Within the reactor vessel, the catalyst is separated from the hydrocarbon vapor to obtain the desired products, such as by using cyclone separators. The separated vapor comprises the cracked hydrocarbon product, and the separated catalyst contains a carbonaceous material (i.e., coke) as a result of the catalytic cracking reaction.
The coked catalyst is preferably recycled to contact additional hydrocarbon feed after the coke material has been removed. Preferably, the coke is removed from the catalyst in a regenerator vessel by combusting the coke from the catalyst under standard regeneration conditions. Preferably, the coke is combusted at a temperature of about 900°-1400° F. and a pressure of about 0-100 psig. After the combustion step, the regenerated catalyst is recycled to the riser for contact with additional hydrocarbon feed. Preferably, the regenerated catalyst contains less than 0.4 wt % coke, more preferably less than 0.1 wt % coke.

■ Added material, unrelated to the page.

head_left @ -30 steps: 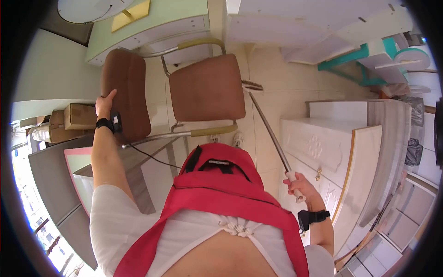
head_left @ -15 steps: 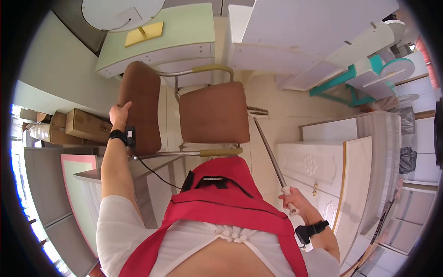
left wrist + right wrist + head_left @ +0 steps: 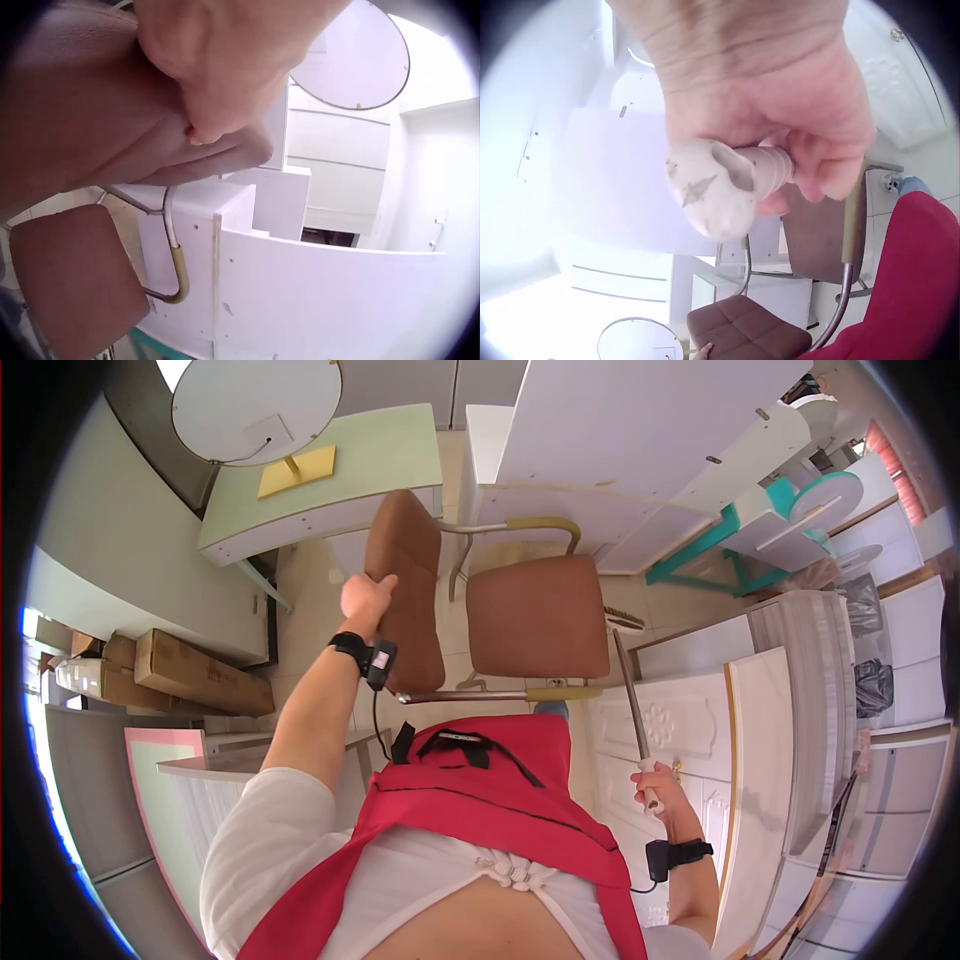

The catalyst which is used in this invention can be any catalyst which is typically used to catalytically "crack" hydrocarbon feeds. It is preferred that the catalytic cracking catalyst comprise a crystalline tetrahedral framework oxide component. This component is used to catalyze the breakdown of primary products from the catalytic cracking reaction into clean products such as naphtha for fuels and olefins for chemical feedstocks. Preferably, the crystalline tetrahedral framework oxide component is selected from the group consisting of zeolites, tectosilicates, tetrahedral aluminophophates (ALPOs) and tetrahedral silicoaluminophosphates (SAPOs). More preferably, the crystalline framework oxide component is a zeolite.
Zeolites which can be employed in accordance with this invention include both natural and synthetic zeolites. These zeolites include gmelinite, chabazite, dachiardite, clinoptilolite, faujasite, heulandite, analcite, levynite, erionite, sodalite, cancrinite, nepheline, lazurite, scolecite, natrolite, offretite, mesolite, mordenite, brewsterite, and ferrierite. Included among the synthetic zeolites are zeolites X, Y, A, L, ZK-4, ZK-5, B, E, F, H, J, M, Q, T, W, Z, alpha and beta, ZSM-types and omega.
In general, aluminosilicate zeolites are effectively used in this invention. However, the aluminum as well as the silicon component can be substituted for other framework components. For example, the aluminum portion can be replaced by boron, gallium, titanium or trivalent metal compositions which are heavier than aluminum. Germanium can be used to replace the silicon portion.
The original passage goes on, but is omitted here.